The other reason that the pursuit of knowledge might be dangerous is simply because knowledge can be a powerful weapon. Knowledge can destroy our current perspective on things, it can cause us to see the world in a different light, it can teach us ways to manipulate or hurt people. Knowedge can show us how to do this or do that, and sometimes these actions may have serious consequences. Knowedge is useful, but usefulness can be utilized in many different ways – from good deeds to crimes. Thus, knowedge can be dangerous in that it can teach us things that may be harmful, or it can expose us to a new perception that hurts us.

So, Zhuang Zhou ends his statement saying “If you understand this and still strive for knowledge, you will be in danger for certain!”. Or, if you understand that your life is limited and that knowledge is dangerous, yet you still chase after knowedge, you will be in danger no matter what!

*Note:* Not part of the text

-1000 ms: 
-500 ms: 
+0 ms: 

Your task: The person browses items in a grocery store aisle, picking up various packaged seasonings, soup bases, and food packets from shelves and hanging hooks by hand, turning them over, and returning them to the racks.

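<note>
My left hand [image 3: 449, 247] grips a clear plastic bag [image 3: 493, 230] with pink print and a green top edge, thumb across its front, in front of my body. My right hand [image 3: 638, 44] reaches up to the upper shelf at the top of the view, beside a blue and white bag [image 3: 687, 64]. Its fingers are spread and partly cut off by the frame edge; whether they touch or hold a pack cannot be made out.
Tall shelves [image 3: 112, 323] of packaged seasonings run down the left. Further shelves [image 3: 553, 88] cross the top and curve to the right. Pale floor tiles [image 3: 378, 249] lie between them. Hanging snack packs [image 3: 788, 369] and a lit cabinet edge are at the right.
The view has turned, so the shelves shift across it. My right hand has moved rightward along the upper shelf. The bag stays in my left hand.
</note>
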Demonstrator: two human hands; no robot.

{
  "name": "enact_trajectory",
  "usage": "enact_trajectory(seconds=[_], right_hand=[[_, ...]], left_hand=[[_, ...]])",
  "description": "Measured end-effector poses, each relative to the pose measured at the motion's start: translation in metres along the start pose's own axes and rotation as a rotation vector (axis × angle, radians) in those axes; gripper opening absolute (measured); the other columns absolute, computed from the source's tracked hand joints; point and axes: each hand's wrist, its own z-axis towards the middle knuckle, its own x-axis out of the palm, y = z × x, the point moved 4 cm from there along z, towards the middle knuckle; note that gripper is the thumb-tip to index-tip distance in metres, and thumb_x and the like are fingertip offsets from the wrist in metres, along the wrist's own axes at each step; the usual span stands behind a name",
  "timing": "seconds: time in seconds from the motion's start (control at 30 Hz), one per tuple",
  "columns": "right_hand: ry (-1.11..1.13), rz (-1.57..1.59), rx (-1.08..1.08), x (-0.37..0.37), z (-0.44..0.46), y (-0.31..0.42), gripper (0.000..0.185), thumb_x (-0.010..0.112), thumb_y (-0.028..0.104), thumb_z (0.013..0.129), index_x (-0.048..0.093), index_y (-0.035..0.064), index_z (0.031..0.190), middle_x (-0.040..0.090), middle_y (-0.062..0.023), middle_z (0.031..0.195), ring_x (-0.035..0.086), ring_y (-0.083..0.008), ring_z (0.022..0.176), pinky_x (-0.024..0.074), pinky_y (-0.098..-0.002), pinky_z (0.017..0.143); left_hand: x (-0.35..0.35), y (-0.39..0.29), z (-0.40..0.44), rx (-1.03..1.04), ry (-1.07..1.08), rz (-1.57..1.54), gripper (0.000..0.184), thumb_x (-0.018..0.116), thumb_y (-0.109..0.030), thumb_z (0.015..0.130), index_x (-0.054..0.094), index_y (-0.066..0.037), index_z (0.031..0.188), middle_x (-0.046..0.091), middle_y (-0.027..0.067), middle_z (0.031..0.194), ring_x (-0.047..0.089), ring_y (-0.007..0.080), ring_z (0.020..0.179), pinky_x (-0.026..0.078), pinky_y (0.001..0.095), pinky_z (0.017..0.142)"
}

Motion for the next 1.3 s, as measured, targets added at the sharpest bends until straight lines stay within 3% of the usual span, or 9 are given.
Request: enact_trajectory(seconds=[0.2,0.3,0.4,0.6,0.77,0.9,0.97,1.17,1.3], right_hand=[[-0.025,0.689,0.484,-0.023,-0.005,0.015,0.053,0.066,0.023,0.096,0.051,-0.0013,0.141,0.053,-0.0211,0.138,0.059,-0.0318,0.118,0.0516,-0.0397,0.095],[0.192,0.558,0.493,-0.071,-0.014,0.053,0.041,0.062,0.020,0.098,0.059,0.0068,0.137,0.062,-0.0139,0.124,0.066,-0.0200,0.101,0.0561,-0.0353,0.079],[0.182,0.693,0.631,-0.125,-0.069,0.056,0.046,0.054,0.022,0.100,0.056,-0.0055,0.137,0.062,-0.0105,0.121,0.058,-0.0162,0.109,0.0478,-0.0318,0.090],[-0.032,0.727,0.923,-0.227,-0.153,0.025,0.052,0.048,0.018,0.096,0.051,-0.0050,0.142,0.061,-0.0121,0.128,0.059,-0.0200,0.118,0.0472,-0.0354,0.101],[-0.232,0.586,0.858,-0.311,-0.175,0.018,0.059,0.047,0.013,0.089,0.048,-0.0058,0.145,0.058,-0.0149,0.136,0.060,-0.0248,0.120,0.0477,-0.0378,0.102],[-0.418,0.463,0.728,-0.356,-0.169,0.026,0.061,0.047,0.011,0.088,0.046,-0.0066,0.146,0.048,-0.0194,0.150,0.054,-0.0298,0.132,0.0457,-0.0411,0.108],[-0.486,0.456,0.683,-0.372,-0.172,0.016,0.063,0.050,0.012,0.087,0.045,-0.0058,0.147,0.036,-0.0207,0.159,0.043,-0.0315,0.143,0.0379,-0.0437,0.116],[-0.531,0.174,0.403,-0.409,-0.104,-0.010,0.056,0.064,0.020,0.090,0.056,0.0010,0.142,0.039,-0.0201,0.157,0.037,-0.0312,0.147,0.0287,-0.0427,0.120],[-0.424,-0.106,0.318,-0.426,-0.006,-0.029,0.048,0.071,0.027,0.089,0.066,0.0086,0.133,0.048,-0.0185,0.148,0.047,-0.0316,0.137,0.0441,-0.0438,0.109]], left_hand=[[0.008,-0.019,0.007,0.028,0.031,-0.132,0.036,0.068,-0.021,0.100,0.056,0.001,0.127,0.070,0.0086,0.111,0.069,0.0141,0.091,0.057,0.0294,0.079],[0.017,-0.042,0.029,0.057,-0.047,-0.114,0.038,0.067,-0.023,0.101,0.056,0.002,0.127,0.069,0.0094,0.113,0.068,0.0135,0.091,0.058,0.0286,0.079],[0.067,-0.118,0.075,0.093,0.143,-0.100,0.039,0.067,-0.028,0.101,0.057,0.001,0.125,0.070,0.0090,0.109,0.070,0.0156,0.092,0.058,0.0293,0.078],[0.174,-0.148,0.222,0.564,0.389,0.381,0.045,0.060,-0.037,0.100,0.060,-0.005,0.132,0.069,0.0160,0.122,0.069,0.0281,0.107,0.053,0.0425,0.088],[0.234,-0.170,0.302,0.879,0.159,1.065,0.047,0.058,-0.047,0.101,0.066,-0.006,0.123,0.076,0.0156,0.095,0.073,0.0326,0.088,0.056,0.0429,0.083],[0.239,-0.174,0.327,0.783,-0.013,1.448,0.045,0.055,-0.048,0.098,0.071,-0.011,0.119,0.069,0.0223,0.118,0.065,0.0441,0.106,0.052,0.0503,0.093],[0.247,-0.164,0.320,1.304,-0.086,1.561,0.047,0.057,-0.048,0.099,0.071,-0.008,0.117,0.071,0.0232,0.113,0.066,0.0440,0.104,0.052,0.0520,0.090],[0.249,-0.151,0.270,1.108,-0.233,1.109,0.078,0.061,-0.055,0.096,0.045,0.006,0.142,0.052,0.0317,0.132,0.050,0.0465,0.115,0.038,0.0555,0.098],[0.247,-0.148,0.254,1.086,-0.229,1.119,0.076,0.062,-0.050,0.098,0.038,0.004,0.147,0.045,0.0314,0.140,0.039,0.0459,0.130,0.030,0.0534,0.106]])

Some may think that this is supposed to turn people off from a pursuit of knowledge. That ‘danger’ automatically implies something bad – something harmful, something that should be avoided. However, I should like to add that Zhuang Zhou was also strong critic of words and of preconceived notions. Zhuang Zhou believed that words held people back, and that words were merely a standard that kept people in line. Zhou makes numerous hints that words are just that – they are merely words. They are symbolic but have no tangible, physical substance. They do not exist materially – and therefore the only meaning a word has is the meaning that is given to it by an individual. Zhou states that you shouldnt let words hold you back, because words do not technically exist in the physical world.

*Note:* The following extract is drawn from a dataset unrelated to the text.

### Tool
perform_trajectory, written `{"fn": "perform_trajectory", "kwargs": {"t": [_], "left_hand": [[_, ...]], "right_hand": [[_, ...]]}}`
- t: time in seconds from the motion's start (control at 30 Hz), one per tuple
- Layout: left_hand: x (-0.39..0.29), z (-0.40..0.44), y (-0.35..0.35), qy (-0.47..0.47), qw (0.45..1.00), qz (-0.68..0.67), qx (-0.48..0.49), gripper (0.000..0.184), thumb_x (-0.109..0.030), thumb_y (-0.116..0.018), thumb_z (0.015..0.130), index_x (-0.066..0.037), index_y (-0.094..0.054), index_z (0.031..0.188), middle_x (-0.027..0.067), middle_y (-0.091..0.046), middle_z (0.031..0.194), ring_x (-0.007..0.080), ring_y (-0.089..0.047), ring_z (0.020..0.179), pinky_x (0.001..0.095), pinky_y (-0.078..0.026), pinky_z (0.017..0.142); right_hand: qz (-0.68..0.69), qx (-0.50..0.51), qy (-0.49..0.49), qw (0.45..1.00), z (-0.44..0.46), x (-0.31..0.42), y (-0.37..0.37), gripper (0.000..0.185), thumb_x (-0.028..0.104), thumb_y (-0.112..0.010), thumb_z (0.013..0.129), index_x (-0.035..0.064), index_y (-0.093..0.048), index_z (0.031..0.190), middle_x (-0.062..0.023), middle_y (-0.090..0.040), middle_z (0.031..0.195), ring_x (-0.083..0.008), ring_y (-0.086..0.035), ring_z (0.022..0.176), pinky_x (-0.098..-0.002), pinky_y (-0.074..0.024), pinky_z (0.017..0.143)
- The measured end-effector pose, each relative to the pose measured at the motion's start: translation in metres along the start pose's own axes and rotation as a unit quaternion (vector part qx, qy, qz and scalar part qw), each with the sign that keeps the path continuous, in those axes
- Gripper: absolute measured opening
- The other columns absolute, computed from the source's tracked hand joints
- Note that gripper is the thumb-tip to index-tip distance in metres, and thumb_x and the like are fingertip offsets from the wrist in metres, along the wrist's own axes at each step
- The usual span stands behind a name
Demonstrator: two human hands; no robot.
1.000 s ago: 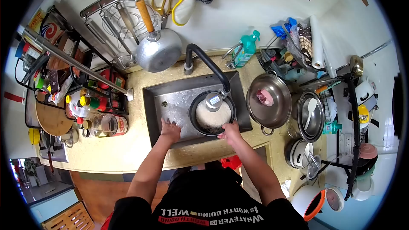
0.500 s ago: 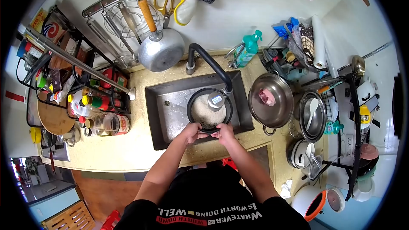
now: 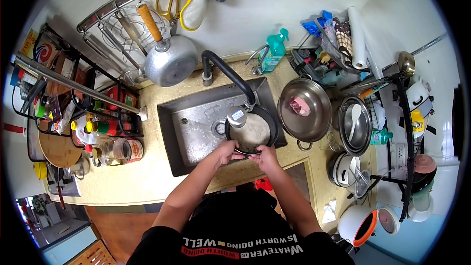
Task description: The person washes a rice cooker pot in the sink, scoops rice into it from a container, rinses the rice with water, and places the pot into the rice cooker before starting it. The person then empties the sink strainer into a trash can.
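Both hands grip the near rim of a dark round pot (image 3: 275, 125) held inside the sink (image 3: 194, 137). My left hand (image 3: 228, 151) is closed on the left part of that rim, and my right hand (image 3: 265, 157) on the right part. White rice (image 3: 254, 131) lies in the pot, looking wet and cloudy. Over the pot's left edge hangs the round grey tap head (image 3: 237, 117), on a black curved faucet (image 3: 228, 72). Whether water is running I cannot tell. The sink drain (image 3: 219, 128) shows left of the pot.
Right of the sink, a steel pan (image 3: 304, 130) holds a piece of raw meat (image 3: 300, 106). Stacked steel bowls (image 3: 360, 140) with a white spoon (image 3: 355, 118) stand beyond it. A green spray bottle (image 3: 274, 51) is behind the sink. Bottles (image 3: 117, 152) stand at left.
The pot has moved right under the tap head, which was over its upper right and is now over its left edge. The drain has come into view. My head view has turned slightly.
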State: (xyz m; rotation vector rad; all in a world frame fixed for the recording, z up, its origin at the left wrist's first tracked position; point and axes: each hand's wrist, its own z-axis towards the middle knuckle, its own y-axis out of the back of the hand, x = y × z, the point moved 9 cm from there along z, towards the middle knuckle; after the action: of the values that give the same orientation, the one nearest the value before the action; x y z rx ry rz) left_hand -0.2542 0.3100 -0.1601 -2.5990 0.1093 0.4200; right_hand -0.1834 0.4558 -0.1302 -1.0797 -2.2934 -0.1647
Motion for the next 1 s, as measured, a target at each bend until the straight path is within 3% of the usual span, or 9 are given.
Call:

So, while most people would associate ‘danger’ with something negative, something that ought to be avoided, I think that Zhuang Zhou would believe that ‘danger’ isn’t necessarily bad (indeed, Zhou didn’t beleive there was such a thing as ‘good’ or ‘bad’). Just because the word ‘danger’ implies harm does not mean harm will actually come. Thus, I do not think that Zhuang Zhou was not trying to scare people off from the path of knowledge.

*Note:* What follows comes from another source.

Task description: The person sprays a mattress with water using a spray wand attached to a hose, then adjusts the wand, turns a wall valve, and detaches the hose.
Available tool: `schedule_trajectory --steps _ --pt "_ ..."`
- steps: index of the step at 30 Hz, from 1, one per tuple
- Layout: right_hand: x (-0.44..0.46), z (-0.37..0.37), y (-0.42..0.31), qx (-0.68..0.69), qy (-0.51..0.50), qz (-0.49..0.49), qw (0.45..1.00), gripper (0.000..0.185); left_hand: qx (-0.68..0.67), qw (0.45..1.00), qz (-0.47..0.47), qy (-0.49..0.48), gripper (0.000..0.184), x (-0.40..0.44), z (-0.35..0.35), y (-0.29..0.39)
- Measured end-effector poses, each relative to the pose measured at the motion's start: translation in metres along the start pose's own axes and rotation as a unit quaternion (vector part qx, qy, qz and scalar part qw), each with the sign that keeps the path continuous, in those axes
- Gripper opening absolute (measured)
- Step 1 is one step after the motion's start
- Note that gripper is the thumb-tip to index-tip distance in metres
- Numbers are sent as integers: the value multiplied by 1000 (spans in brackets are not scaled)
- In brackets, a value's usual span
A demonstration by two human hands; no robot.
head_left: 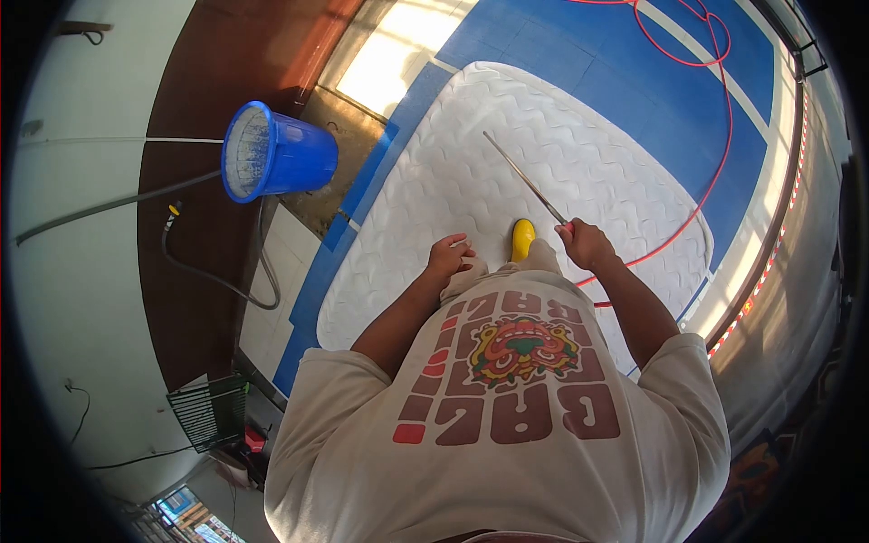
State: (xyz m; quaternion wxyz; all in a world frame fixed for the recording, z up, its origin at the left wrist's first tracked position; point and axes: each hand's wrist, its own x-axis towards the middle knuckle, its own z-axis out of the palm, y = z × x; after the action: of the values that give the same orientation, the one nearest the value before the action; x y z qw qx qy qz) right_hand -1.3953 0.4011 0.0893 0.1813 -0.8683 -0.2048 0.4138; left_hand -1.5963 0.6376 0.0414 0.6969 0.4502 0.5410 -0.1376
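Observation:
My right hand [587, 244] is closed around the handle of a long, thin metal spray wand [529, 183]. Its tip points forward and left over a white quilted mattress [416, 208] lying on the floor. A red hose [665, 246] runs from near that hand across the mattress to the far right. By my thigh, my left hand [448, 257] has its fingers loosely curled, with a small pale thing between them that I cannot make out. One yellow boot [522, 239] shows on the mattress below me; the other foot is hidden.
A blue bucket [303, 156] stands left of the mattress, with a grey hose [118, 206] behind it. Another dark hose [208, 284] with a yellow end curves nearby. Blue floor tiles [543, 41] surround the mattress. A green wire rack [208, 412] is at lower left.

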Motion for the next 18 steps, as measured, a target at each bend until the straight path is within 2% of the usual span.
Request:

Rather, I think that Zhaung Zhou was saying that striving for knowedge can (most likely will) lead to danger, yet this doesn’t mean bad things will necessarily happen to you. It may be ‘dangerous’, but just because something is dangerous, that does not necessarily mean one should avoid it. Driving, for example, is very dangerous. Going dozens of miles an hour in a metal car, coupled with the fact that there are numerous hazards, bad drivers, bad weather, possible car malfunctions, distractions etc. Driving is very dangerous when we consider all the possibly things that could happen – yet we still do it. Another example of something dangerous could be sleeping. When we are asleep we become vulnerable, unconscious – unaware. Something bad could happen to us – yet we still sleep and never worry about it.

Thus, Zhuang Zhou is saying that a path towards knowledge will lead to danger, but this does not necessarily imply bad things will happen to you. When you think about it, most of the things we do are dangerous – yet we still do them. So, one shouldnt be afraid of the path to knowledge just because it is dangerous. So, Zhuang Zhou said that striving for knowledge will lead to danger.

Niccolo Machiavelli once wrote “never was anything great achieved without danger”. Thus, while the path may be dangerous, it can lead to great things. Do not shy away from knowledge just because it leads to danger – if anything, embrace it. After all, living can be quite boring sometimes. A little danger is rather fun every now and then.